Potrebbe essere un vero e
pericoloso pedofilo. Oppure no. Di certo la
Giustizia ha tempi e procedure ormai cosi'
lontane dai bisogni delle persone reali da
divenire paradossali. Soprattutto quando si
tratta di difesa dei minori, di modalita' di
intervento a difesa dei loro diritti,
soprattutto in casi di violenza e abuso... ma
come si fa ad aspettare tre mesi prima ancora di
partire a considerare una questione cosi'
urgente?
L'UNIONE SARDA di Giovedì 09 luglio 2009.
Madre di una bambina di otto anni ha inutilmente
denunciato le molestie subite ripetutamente
dalla figlia «Quel pensionato è un pedofilo».
Drammatica denuncia della donna dopo
l'aggressione. L'uomo è un vicino di casa ed è
stato denunciato dalla donna dopo il primo
episodio, ma la causa verrà esaminata solo a
settembre.
«C'è un pericoloso pedofilo a piede libero e io,
madre della bambina di otto anni molestata, e il
mio compagno siamo stati arrestati solo perché
abbiamo difeso la piccola dalle ripetute
aggressioni». È una disperata denuncia quella di
una giovane mamma che da qualche mese vive con
l'incubo del pedofilo della porta accanto. Il
turpe episodio ha per teatro un quartiere
popolare della periferia cittadina. «Quel mostro
vive a poche decine di metri dalla mia casa -
aggiunge la donna - io la bambina siamo
costretti a passargli davanti ogni giorno».

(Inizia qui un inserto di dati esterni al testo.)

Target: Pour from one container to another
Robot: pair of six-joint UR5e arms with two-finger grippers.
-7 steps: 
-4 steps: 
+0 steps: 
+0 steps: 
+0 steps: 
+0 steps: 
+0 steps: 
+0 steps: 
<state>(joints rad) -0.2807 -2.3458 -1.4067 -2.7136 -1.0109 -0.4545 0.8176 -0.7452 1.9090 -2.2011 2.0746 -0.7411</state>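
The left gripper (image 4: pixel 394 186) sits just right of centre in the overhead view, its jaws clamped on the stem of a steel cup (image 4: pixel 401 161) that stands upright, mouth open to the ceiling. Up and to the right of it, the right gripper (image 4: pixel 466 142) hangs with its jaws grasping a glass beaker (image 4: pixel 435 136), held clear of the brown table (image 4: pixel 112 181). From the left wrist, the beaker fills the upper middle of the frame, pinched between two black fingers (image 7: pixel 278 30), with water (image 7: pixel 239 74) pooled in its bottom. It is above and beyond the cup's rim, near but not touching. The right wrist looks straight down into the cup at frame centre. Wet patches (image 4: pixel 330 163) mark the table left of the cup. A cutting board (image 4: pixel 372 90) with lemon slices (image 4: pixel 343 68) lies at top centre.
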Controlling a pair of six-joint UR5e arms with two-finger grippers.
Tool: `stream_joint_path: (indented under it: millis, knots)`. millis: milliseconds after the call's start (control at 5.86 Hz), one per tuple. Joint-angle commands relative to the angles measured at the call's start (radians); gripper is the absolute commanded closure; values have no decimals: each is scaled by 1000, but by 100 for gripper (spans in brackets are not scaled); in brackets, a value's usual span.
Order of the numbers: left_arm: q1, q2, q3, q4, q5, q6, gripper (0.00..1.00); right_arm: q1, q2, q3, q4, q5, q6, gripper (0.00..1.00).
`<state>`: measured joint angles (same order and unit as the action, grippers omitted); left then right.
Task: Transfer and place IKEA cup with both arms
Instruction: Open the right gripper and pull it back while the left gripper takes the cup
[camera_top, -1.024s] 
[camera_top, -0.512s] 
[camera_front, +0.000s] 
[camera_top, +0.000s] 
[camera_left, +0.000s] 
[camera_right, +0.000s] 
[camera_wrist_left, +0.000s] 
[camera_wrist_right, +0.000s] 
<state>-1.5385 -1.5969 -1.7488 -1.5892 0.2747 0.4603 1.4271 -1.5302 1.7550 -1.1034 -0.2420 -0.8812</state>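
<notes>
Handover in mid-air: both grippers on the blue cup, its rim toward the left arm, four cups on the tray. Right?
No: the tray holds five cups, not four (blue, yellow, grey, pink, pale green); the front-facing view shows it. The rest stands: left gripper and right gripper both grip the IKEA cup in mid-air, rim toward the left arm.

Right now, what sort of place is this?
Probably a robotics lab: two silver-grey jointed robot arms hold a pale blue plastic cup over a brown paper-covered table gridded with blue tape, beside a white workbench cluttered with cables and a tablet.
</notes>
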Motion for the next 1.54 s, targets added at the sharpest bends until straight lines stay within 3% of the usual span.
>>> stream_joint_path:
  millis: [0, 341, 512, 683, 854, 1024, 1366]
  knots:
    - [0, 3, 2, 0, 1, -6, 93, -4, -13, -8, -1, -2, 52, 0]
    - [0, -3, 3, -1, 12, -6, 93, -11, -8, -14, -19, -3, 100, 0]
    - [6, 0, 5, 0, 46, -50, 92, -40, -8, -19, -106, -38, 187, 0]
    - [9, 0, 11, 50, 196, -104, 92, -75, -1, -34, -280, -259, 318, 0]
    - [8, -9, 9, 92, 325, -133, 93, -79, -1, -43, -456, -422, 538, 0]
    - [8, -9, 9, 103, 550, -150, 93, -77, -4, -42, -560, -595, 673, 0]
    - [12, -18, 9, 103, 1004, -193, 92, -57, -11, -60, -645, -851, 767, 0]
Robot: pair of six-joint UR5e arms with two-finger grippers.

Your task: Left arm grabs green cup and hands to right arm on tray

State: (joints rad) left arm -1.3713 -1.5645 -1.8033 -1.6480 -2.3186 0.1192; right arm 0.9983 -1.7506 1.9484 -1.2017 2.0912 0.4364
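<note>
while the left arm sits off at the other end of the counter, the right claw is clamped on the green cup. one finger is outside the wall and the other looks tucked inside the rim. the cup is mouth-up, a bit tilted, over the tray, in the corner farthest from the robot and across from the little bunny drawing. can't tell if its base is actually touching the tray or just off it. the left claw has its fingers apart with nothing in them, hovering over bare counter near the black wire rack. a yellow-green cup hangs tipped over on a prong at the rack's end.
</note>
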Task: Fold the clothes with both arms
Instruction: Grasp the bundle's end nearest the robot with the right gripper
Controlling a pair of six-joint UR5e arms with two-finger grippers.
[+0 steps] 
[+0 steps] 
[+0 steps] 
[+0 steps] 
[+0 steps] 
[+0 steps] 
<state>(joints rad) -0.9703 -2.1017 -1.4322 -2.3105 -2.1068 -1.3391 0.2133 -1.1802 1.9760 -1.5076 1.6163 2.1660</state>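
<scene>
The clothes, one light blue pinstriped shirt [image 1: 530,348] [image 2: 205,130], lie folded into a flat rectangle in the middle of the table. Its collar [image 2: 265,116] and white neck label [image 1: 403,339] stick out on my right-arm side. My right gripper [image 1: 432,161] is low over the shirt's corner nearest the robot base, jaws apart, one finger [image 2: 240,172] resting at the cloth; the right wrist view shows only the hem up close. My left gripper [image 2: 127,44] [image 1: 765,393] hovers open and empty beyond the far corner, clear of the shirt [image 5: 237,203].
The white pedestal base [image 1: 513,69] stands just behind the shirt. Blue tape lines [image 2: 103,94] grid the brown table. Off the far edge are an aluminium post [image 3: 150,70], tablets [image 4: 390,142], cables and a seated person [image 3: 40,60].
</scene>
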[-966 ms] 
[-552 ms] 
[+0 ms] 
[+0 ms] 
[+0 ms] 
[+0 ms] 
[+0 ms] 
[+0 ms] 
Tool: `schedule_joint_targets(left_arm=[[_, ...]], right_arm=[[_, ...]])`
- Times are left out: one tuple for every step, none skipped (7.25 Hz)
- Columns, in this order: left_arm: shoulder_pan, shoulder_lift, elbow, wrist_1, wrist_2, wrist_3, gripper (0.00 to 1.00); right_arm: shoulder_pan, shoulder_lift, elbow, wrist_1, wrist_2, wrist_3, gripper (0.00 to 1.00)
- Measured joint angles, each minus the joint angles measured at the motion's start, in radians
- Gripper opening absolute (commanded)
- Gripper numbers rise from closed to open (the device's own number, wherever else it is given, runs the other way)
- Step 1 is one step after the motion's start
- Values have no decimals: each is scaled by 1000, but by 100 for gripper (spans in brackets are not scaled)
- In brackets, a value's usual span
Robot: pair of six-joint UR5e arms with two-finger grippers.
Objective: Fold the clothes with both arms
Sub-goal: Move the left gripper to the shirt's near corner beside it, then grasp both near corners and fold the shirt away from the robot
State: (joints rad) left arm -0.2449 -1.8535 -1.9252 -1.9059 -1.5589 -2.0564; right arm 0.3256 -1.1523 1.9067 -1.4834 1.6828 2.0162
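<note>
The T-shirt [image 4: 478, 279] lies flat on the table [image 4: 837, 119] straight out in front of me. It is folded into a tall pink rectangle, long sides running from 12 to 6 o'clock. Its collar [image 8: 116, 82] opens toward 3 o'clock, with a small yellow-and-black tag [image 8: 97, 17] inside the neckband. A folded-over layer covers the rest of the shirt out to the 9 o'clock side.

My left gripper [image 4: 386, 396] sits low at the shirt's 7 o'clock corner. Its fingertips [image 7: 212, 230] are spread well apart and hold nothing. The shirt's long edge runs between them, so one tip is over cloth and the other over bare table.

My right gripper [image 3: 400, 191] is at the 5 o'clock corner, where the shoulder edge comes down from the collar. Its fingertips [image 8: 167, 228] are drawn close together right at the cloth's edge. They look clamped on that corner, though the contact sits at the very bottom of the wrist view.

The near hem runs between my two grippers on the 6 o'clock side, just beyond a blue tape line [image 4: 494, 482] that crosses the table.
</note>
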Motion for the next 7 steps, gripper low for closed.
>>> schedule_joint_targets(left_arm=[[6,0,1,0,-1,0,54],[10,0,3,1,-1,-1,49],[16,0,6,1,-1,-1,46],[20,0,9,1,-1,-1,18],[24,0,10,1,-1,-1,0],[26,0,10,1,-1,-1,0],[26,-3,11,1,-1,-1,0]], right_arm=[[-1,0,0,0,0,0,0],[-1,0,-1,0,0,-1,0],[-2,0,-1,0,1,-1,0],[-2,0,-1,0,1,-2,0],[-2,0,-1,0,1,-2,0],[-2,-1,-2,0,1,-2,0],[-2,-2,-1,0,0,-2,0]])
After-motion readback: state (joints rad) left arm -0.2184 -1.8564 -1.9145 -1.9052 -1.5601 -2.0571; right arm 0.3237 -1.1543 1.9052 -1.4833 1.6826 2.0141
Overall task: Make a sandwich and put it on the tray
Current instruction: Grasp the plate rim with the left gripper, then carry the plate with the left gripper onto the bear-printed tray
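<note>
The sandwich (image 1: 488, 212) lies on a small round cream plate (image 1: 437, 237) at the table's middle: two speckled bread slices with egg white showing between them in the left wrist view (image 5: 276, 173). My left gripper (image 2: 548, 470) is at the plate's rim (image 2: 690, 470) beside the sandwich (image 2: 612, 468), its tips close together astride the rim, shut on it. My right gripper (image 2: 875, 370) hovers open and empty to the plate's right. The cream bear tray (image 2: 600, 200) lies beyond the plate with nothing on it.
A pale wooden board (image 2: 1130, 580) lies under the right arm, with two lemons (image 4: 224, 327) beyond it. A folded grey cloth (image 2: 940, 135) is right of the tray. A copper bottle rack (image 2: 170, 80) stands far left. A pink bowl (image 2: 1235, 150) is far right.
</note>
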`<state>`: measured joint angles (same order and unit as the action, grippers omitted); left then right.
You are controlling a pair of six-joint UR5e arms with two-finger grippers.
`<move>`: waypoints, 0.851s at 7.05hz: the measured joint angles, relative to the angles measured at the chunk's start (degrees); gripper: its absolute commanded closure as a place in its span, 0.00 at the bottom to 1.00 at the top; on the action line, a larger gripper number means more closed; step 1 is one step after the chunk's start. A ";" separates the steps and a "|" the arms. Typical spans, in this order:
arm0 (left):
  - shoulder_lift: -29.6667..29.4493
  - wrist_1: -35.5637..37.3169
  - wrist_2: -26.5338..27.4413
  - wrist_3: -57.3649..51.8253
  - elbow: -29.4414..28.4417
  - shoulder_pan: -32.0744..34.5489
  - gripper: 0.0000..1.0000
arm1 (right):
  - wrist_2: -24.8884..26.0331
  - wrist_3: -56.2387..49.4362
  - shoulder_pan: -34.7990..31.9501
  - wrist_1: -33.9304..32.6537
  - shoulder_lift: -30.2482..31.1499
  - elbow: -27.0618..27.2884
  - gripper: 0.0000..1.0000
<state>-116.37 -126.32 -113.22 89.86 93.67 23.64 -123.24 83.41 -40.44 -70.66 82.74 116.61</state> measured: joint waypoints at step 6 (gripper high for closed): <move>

LA DENUNCIA La donna non sa darsi pace perché,
spiega: «Quando la bambina per la prima volta mi
ha raccontato delle turpi attenzioni subite da
parte di quell'uomo, ho immediatamente
denunciato il fatto chiedendo che almeno, in
attesa degli sviluppi dell'inchiesta, questo
individuo venisse allontanato dalla zona, che
fosse messo in condizioni di non molestare più
la bambina. Invece il giudice ha disposto che la
bambina sia interrogata a settembre, per
raccontare la sua storia, ma al pedofilo non è
stata applicata alcuna misura».
L'AGGRESSIONE Quella che ha fatto finire in
cella e agli arresti domiciliari i due
protagonisti della vicenda non è stata la prima
aggressione: «L'altra volta gli ho messo le mani
addosso io da sola - racconta la giovane mamma -
perché la bambina mi ha raccontato che il
pedofilo aveva cercato di attirarla dentro la
sua abitazione. Non ci ho visto più». E quando è
successo un'altra volta e la bambina lo ha
raccontato al mio compagno, è stato lui a
mettere le mani addosso a quell'individuo. Credo
che chiunque altro avrebbe fatto lo stesso, se
non peggio».
LA BAMBINA La piccola vittima del turpe episodio
è stata allontanata dalla casa ed ora è al
sicuro protetta da alcuni parenti. «Invece che
andarsene lui, se n'è dovuta andare lei -
prosegue accorata la donna - ma intanto i danni
psicologici ci sono stati e sono pesanti. La
bambina ha continue crisi, non sopporta la
presenza di alcun uomo, chiunque sia, è
fortemente turbata, come lo siamo tutti noi.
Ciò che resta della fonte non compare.